Report every line of the records beneath this task that holds the string "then".

(Data in this exercise Opens)

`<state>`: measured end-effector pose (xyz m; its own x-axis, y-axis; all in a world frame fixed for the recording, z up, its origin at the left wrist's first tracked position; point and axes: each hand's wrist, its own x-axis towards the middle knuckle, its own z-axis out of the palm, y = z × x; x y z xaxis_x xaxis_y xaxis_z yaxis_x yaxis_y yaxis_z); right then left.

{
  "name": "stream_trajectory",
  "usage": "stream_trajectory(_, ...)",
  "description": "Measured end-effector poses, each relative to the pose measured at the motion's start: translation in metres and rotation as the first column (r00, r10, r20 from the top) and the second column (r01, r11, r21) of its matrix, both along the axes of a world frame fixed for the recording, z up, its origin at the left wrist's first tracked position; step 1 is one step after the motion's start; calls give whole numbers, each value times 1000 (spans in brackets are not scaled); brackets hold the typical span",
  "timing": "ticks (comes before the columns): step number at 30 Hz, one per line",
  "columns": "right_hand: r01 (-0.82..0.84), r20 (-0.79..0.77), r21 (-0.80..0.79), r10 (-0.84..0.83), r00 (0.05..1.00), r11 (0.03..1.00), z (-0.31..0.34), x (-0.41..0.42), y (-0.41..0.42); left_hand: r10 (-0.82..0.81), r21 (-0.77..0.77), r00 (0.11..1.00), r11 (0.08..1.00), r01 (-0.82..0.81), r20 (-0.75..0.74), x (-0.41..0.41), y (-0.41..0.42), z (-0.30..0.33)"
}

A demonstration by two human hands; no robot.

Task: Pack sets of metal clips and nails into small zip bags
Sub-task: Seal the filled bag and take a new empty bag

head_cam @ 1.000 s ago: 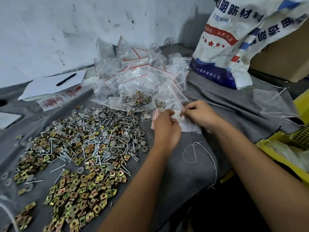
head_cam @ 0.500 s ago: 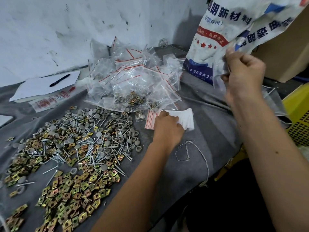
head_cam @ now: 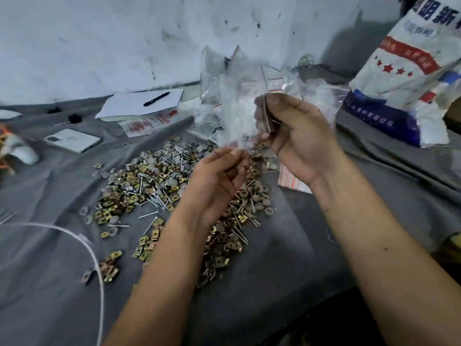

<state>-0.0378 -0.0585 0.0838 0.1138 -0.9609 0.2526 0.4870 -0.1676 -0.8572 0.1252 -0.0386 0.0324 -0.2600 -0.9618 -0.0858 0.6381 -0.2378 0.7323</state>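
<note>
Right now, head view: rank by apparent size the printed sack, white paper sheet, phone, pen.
1. printed sack, largest, though cut off by the frame edge
2. white paper sheet
3. phone, face down and nearer the camera, so its gap to the sheet is unsure
4. pen, smallest, lying on the sheet

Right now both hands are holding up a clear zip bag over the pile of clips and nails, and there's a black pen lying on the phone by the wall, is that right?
Not quite. The head view shows the black pen lying on the white paper, not on the phone. The rest holds: the left hand and right hand hold a clear zip bag above the pile of clips and nails.
</note>
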Motion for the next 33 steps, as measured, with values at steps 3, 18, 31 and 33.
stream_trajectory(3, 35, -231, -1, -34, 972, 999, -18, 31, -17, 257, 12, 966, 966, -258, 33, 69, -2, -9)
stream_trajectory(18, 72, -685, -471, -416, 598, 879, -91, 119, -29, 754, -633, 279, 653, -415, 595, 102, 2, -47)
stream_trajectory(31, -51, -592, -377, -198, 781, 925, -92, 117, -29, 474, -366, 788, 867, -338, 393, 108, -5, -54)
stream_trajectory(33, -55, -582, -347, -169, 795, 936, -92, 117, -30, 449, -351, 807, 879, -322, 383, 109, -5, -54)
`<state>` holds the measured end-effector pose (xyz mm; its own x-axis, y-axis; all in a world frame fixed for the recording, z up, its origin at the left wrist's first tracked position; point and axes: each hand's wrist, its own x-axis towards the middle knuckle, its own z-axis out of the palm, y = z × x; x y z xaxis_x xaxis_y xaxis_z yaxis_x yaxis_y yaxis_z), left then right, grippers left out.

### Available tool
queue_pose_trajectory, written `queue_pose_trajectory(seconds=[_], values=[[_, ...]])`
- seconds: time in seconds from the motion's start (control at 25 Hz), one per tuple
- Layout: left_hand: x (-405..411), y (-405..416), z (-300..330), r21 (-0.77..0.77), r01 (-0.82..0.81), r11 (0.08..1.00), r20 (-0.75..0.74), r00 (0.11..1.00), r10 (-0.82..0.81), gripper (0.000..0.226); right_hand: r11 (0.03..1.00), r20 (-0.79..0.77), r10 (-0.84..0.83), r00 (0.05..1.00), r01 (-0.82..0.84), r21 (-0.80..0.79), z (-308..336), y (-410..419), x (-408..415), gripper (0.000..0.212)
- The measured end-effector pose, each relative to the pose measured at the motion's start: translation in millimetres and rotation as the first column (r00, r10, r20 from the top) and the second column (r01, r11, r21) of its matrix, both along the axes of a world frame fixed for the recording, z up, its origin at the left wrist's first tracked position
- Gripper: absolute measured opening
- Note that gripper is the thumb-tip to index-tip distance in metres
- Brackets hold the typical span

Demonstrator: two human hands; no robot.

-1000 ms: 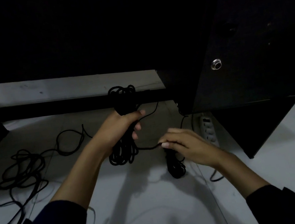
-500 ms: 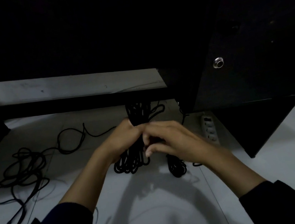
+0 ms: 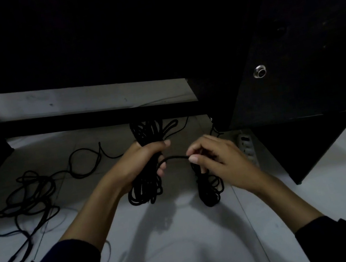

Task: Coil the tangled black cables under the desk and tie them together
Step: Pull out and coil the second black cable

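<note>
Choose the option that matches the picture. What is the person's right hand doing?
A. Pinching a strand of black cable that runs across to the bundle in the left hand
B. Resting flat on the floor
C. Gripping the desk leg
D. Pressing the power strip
A: the right hand pinches a cable strand leading to the coiled bundle that the left hand grips.

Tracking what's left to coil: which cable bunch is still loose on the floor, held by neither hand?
The tangled cables at far left, sprawled on the floor. The coiled bundle is gripped by the left hand; the smaller coil hangs under the right hand.
</note>
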<state>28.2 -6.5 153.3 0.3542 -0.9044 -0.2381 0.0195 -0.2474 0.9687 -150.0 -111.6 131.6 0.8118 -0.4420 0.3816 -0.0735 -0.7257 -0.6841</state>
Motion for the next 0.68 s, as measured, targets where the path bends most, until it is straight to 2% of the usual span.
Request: queue_pose_trajectory(seconds=[0.12,0.24,0.4,0.44,0.56,0.68], values=[[-1,0,2,-0.028,0.059,0.998,-0.136,0.989,-0.063,0.029,0.987,0.02,-0.044,0.999,0.047,-0.153,-5,-2,4,0.008],[-9,-1,1,-0.007,0.208,0.978,-0.096,0.973,-0.208,0.032,0.96,0.063,-0.006,0.998,0.024,-0.279,-4,0,14,0.013],[-9,1,1,-0.026,0.15,0.988,-0.064,0.986,-0.152,0.03,0.899,0.015,-0.017,1.0,0.022,-0.438,-3,1,18,0.018],[-7,2,2,-0.022,0.155,0.988,-0.052,0.986,-0.156,0.034,0.903,0.029,-0.041,0.999,0.05,-0.427,-4,-1,17,0.013],[1,6,5,0.0,0.124,0.992,-0.111,0.986,-0.123,0.047,0.953,0.091,-0.144,0.985,0.163,-0.257,-4,-11,7,0.005],[8,7,2,-0.006,0.094,0.996,-0.058,0.994,-0.095,0.04,0.969,0.058,-0.106,0.993,0.117,-0.218,-1,-10,2,0.002]])
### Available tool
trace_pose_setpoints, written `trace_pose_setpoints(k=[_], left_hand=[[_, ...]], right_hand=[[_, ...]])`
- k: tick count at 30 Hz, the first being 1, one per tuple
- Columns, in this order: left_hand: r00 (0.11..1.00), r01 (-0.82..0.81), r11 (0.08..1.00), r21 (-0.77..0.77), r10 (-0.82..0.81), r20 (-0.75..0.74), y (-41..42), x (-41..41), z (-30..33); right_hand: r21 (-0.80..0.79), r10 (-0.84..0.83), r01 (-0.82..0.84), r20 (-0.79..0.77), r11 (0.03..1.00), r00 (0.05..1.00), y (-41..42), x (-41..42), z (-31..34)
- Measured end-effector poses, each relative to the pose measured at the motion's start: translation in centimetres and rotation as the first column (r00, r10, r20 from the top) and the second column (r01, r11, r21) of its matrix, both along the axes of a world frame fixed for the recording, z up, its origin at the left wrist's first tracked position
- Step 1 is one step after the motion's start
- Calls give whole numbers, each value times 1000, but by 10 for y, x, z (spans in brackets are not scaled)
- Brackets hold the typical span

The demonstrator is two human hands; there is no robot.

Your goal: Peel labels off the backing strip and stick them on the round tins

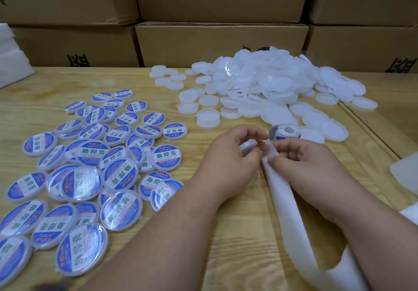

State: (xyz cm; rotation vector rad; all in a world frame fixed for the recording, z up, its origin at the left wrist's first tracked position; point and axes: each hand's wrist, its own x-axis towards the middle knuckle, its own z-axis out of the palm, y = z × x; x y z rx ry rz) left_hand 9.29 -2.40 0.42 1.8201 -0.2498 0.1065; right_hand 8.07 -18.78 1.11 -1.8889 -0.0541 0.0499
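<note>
Backing strip (285,202): white, long axis running from near edge away toward label roll (286,132). Right hand (309,166) pinches its far end. Left hand (228,157) curls around a plain tin (247,146). Labelled tins (90,166) left; unlabelled tins (267,87) heaped beyond on wooden table (244,234).

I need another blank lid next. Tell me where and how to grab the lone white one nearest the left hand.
Take the lone white lid by its raised rim, thumb and fingers on opposite edges, coming straight down from above. It lies flat on the table, too low to pinch from the side, and its near edge is clear of the heap of white lids.
</note>
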Motion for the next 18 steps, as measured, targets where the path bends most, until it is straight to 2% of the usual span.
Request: trace_pose_setpoints(k=[5, 10, 14, 18], left_hand=[[999, -27, 996, -83, 25, -35, -1, 1, 1], [1000, -1, 996, -93, 0, -16, 0, -1, 3], [999, 12, 995, -103, -16, -34, -2, -1, 4], [999, 19, 993, -118, -24, -37, -1, -1, 4]], right_hand=[[67, 48, -44, -60, 997, 997, -3, -1, 7], [55, 56, -50, -104, 997, 993, -3, -1, 11], [98, 39, -28, -107, 995, 993, -3, -2, 10], [61, 33, -28, -81, 998, 996, -3, -1, 9]])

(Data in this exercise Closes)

■ **Solution**:
`<state>`: measured end-effector pose (xyz m; its own x-axis, y-axis; all in a world frame fixed for the recording, z up, its origin at the left wrist's first tracked position; point and axes: each hand's wrist, its own x-axis towards the middle knuckle, its own z-axis out of the palm, y = z × x; x y z xaxis_x xaxis_y xaxis_z yaxis_x yaxis_y yaxis_z); right then left.
`<state>` holds the measured end-effector pose (xyz mm; its own x-axis, y-axis; all in a world frame fixed for the recording, z up, its origin at the left wrist's first tracked position; point and axes: each hand's wrist, its own x-axis towards the middle knuckle, its own z-axis out of the palm, y = z × x; x y z xaxis_x xaxis_y xaxis_z yaxis_x yaxis_y yaxis_z), left then right, grippers left out.

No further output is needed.